Resonator-plate-side sealing parts to bond the crystal resonator plate 10 respectively to the first sealing member 20 and the second sealing member 30 are provided on the respective main surfaces (i.e. the first main surface 101 and the second main surface 102) of the crystal resonator plate 10. As the resonator-plate-side sealing part on the first main surface 101, a resonator-plate-side first bonding pattern 121 is formed. As the resonator-plate-side sealing part on the second main surface 102, a resonator-plate-side second bonding pattern 122 is formed. The resonator-plate-side first bonding pattern 121 and the resonator-plate-side second bonding pattern 122 are each formed on the external frame part 12 so as to have an annular shape in plan view.

Also, as shown in FIGS. 4 and 5, five through holes are formed in the crystal resonator plate 10 so as to penetrate between the first main surface 101 and the second main surface 102. More specifically, four first through holes 161 are respectively disposed in the four corners (corner parts) of the external frame part 12. A second through hole 162 is disposed in the external frame part 12, on one side in the Z′ axis direction relative to the vibrating part 11 (in FIGS. 4 and 5, on the side of the −Z′ direction). Connection bonding patterns 123 are formed on the respective peripheries of the first through holes 161. Also, on the periphery of the second through hole 162, a connection bonding pattern 124 is formed on the first main surface 101 side while the connection bonding pattern 15 is formed on the second main surface 102 side.
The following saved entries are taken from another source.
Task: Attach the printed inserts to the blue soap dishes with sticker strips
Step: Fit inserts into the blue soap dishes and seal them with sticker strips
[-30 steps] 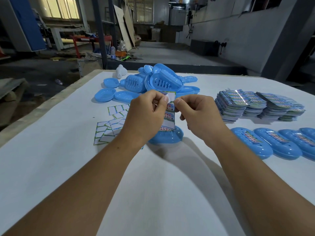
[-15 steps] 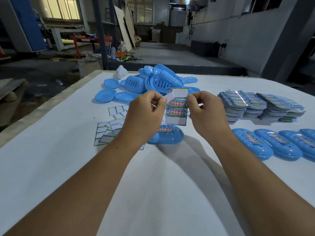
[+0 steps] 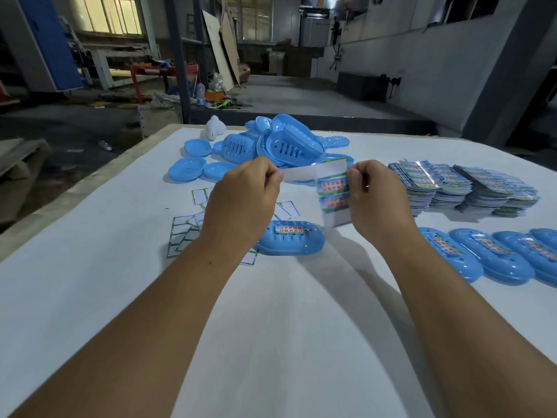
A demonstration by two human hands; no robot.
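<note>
We peel a sticker strip above a blue soap dish at the centre of the frame.

Our left hand (image 3: 241, 203) pinches the peeled strip (image 3: 304, 172), while our right hand (image 3: 376, 200) grips the sticker sheet (image 3: 333, 194) it comes from. Just below them the soap dish (image 3: 291, 241) lies on the white table (image 3: 271, 342) with a printed insert (image 3: 291, 229) on it. Loose dishes (image 3: 280, 143) are heaped at upper centre, insert stacks (image 3: 464, 188) lie at right, and finished dishes (image 3: 494, 257) sit below them.

Both forearms reach fwd, bare, roughly parallel. Left hand (image 3: 241, 203) & right hand (image 3: 376, 197) raised level w/ each other (knuckles toward camera), a bit apart. Fingers curled on both, thumbs pressed vs forefingers in a pinch.
</note>
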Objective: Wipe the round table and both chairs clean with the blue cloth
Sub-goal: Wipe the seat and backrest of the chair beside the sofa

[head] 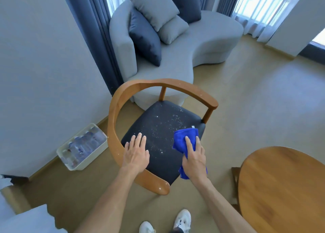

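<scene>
Bottle tray (82, 147): a white tray of plastic water bottles sits on the floor at far left, against the wall, just beside the chair.

Chair (123, 99): a wooden chair with one curved rail serving as back and arms, seen from above at centre, in front of a grey sofa (207, 44) with cushions.

Seat (158, 125): a dark padded seat, sprinkled with pale crumbs or dust, thickest across the middle and toward the back right. A few specks also show on the wooden rail.

Left hand (136, 152): spread wide and holding nothing, fingers straight and pointing forward over the left front of the seat. Whether the palm presses down or only hovers is unclear. The forearm crosses above the near end of the rail.

Blue cloth (186, 139): bunched on the right front part of the seat, one end hanging off the front edge under the wrist.

Right hand (194, 159): grips the cloth, fingers laid forward over it to press it to the seat, thumb tucked at the side.

Round table (284, 188): wooden, at lower right, near the chair and apart from both hands. Its top looks free of specks.

Step in hand: wiping the first chair's seat, judged barely begun since the crumbs lie mostly undisturbed. No second chair is clearly in view.

Next move: probably sweeping the cloth leftward across the speckled middle, gathering crumbs rather than scattering them, then going over the rail.
</scene>
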Demonstrator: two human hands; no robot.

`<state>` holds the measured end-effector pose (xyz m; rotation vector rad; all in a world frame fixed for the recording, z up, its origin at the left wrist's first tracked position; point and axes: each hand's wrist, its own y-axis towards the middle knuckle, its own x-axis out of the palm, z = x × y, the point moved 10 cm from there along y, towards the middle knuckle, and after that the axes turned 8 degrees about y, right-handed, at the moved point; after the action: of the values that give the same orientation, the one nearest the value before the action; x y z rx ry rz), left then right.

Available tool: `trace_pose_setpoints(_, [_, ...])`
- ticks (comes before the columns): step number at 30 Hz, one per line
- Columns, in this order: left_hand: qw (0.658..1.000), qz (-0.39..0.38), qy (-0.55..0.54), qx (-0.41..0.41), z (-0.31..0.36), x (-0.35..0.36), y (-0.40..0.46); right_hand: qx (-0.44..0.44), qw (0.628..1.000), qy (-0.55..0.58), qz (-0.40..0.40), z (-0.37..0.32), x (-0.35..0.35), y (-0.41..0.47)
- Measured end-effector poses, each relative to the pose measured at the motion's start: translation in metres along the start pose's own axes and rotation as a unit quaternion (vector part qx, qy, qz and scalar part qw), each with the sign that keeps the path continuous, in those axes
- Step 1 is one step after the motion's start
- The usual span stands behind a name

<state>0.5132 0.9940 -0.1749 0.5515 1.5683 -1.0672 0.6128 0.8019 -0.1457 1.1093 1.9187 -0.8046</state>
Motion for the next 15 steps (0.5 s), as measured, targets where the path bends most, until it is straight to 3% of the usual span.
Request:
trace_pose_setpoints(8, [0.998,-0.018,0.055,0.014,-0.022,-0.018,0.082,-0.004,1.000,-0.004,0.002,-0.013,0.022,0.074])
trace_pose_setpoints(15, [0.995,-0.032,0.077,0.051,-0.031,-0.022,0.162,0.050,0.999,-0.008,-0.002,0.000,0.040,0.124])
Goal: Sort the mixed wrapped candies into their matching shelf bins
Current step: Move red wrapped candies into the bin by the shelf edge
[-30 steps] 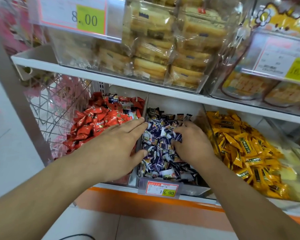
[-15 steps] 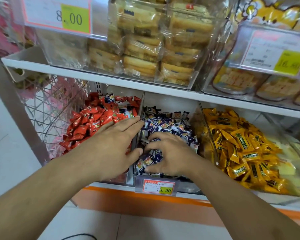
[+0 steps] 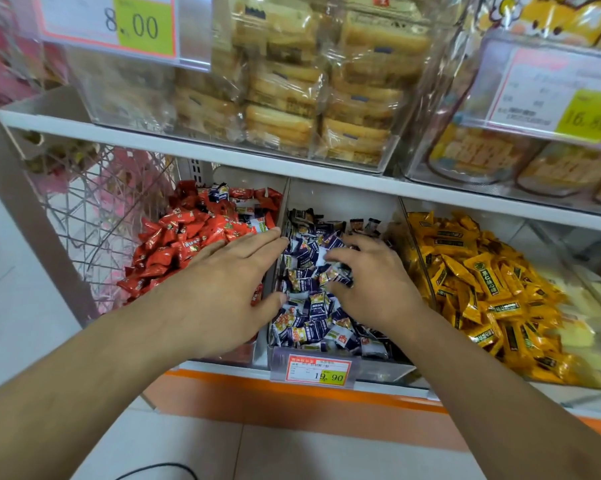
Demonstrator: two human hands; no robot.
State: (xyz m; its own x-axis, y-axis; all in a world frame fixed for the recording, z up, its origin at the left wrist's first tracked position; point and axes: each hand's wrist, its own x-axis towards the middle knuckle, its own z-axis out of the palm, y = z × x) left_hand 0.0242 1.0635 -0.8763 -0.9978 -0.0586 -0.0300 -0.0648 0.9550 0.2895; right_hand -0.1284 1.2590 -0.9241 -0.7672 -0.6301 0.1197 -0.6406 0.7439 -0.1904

In the first through holes 161 and the second through hole 162, through electrodes are respectively formed along a corresponding inner wall surface of the above through holes so as to establish conduction between the electrodes formed on the first main surface 101 and the second main surface 102. Respective center parts of the first through holes 161 and the second through hole 162 are hollow penetrating parts penetrating between the first main surface 101 and the second main surface 102. The outer peripheral edge of the resonator-plate-side first bonding pattern 121 is disposed so as to be adjacent to the outer peripheral edge of the first main surface 101 of the crystal resonator plate 10 (external frame part 12). The outer peripheral edge of the resonator-plate-side second bonding pattern 122 is disposed so as to be adjacent to the outer peripheral edge of the second main surface 102 of the crystal resonator plate 10 (external frame part 12). In this embodiment, the configuration is exemplarily described, in which five through holes are formed so as to penetrate between the first main surface 101 and the second main surface 102. However, the through holes are not necessarily required to be formed. In place of the through holes, a castellation may be used by cutting out a part of the side surface of the first sealing member 20, and attaching an electrode to an inner wall surface of the cut-out region. (In this case, this configuration is also applied to the second sealing member 30).

As shown in FIGS. 2 and 3, the first sealing member 20 is a substrate having a rectangular parallelepiped shape that is made of a single AT-cut crystal plate as a transparency material. A second main surface 202 (a surface to be bonded to the crystal resonator plate 10) of the first sealing member 20 is formed as a smooth flat surface by polishing (mirror finishing). By making the first sealing member 20, which does not have the vibrating part, of the AT-cut crystal plate as in the case of the crystal resonator plate 10, it is possible for the first sealing member 20 to have the same coefficient of thermal expansion as the crystal resonator plate 10. Thus, it is possible to prevent thermal deformation of the crystal resonator 100. Furthermore, the respective directions of the X axis, Y axis and Z′ axis of the first sealing member 20 are the same as those of the crystal resonator plate 10.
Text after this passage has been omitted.